Un chômage des diplômés révélateur d’un système à bout de souffle
Les projections du Forum Économique Mondial sont sans équivoque : 170 millions de nouveaux emplois pourraient émerger à l’échelle mondiale d’ici 2030, mais près de 39 % des compétences actuellement mobilisées dans les entreprises seront devenues obsolètes à cette même échéance. Pour la Tunisie, ces données résonnent avec une acuité particulière. Avec un taux de chômage de 22,5 % parmi les titulaires d’un diplôme de l’enseignement supérieur, le pays illustre concrètement l’inadéquation entre une offre universitaire à dominante théorique et les exigences pratiques d’une économie en pleine numérisation. Paradoxalement, la Tunisie affiche une production scientifique non négligeable, mais peine à la convertir en brevets déposés ou en innovations industrielles exploitables.
Trois freins structurels qui bloquent la transition numérique
Omar Bouzouada, Directeur Général de l’APII, a rappelé que le tissu industriel tunisien regroupe environ 5 000 entreprises employant au moins dix personnes, représentant quelque 520 000 emplois et générant près de 50 milliards de dinars de recettes à l’export. Un socle conséquent, mais fragilisé par trois obstacles identifiés collectivement par les participants au panel.
Le premier obstacle tient à une culture d’entreprise peu aguerrie aux disruptions technologiques rapides. Le deuxième est lié à un accès aux données encore fragmenté, insuffisant pour nourrir de véritables dynamiques d’innovation. Le troisième renvoie à l’absence d’une gouvernance intégrée permettant de faire converger formation, recherche et industrie vers des objectifs partagés.

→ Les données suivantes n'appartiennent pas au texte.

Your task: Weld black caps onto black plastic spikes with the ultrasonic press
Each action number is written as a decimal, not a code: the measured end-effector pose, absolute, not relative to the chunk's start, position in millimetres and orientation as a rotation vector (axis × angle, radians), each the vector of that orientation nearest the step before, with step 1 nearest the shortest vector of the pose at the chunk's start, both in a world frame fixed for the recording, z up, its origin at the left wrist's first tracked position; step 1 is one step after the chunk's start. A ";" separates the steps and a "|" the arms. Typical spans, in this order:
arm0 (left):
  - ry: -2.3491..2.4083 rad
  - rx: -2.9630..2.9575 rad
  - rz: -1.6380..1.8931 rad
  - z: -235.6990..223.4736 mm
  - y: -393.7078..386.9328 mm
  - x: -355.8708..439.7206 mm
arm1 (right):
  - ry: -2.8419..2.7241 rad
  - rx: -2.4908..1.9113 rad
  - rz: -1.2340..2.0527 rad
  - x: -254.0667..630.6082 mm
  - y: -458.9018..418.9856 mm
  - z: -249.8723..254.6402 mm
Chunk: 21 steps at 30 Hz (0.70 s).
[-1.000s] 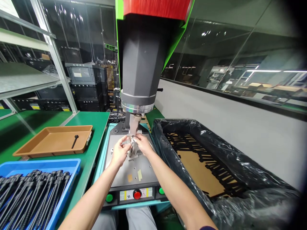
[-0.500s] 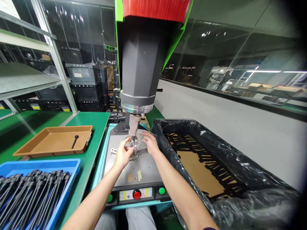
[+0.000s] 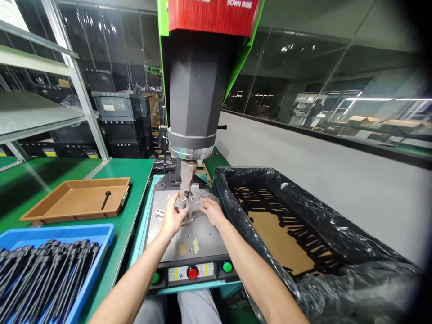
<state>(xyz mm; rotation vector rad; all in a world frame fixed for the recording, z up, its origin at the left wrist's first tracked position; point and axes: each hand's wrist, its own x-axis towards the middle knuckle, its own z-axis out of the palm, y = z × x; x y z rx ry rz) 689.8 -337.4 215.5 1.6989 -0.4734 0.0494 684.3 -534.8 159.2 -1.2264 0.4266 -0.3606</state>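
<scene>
At the press's metal fixture (image 3: 189, 210), my left hand (image 3: 173, 219) has its thumb and forefinger curled round a small black plastic part (image 3: 186, 195). The part stands upright with its dark head showing; the fingers partly hide its lower end. Directly above is the metal press tip (image 3: 187, 175), close to the head. My right hand (image 3: 212, 211) reaches in from the right, fingers stretched and slightly apart, beside a clear plastic sheet (image 3: 204, 195). Its fingertips seem to touch the sheet, and no part shows in that hand.
To the left, a blue tray (image 3: 110, 231) holds many black ribbed rods, and a brown tray (image 3: 77, 198) holds one black piece. A black plastic-lined bin (image 3: 270, 173) with black parts on cardboard stands right. The red button (image 3: 192, 272) and green button (image 3: 227, 267) sit in front.
My right hand has lowered slightly and its fingers lie lower beside the fixture. The left hand stays at the black part. The view has shifted a little.
</scene>
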 end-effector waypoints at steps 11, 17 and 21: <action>-0.473 1.604 -0.017 212.8 -337.3 686.4 | 0.471 -1.449 -0.338 638.9 -520.0 133.5; -0.421 1.763 0.085 209.5 -291.4 660.0 | 0.495 -1.635 -0.483 587.4 -530.9 133.7; -0.232 1.831 0.222 171.2 -231.3 626.8 | 0.488 -2.077 -0.831 527.7 -543.8 109.9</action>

La stratégie 2035 et les chantiers concrets de l’APII
Face à ces blocages, la stratégie industrielle nationale à horizon 2035 a positionné la transformation numérique et l’Industrie 4.0 comme axes prioritaires. L’APII a présenté plusieurs initiatives en cours : le lancement imminent de l’outil TIMA, destiné à identifier les entreprises engagées dans leur mutation industrielle ; la création de masters spécialisés en intelligence artificielle, co-développés avec le ministère concerné et l’ONUDI ; le déploiement d’une plateforme d’autodiagnostic permettant aux entreprises de cartographier leurs besoins en formation et en digitalisation ; et la mise en place d’un hub Industrie 4.0 pour fédérer innovation, recherche et production autour d’une même dynamique.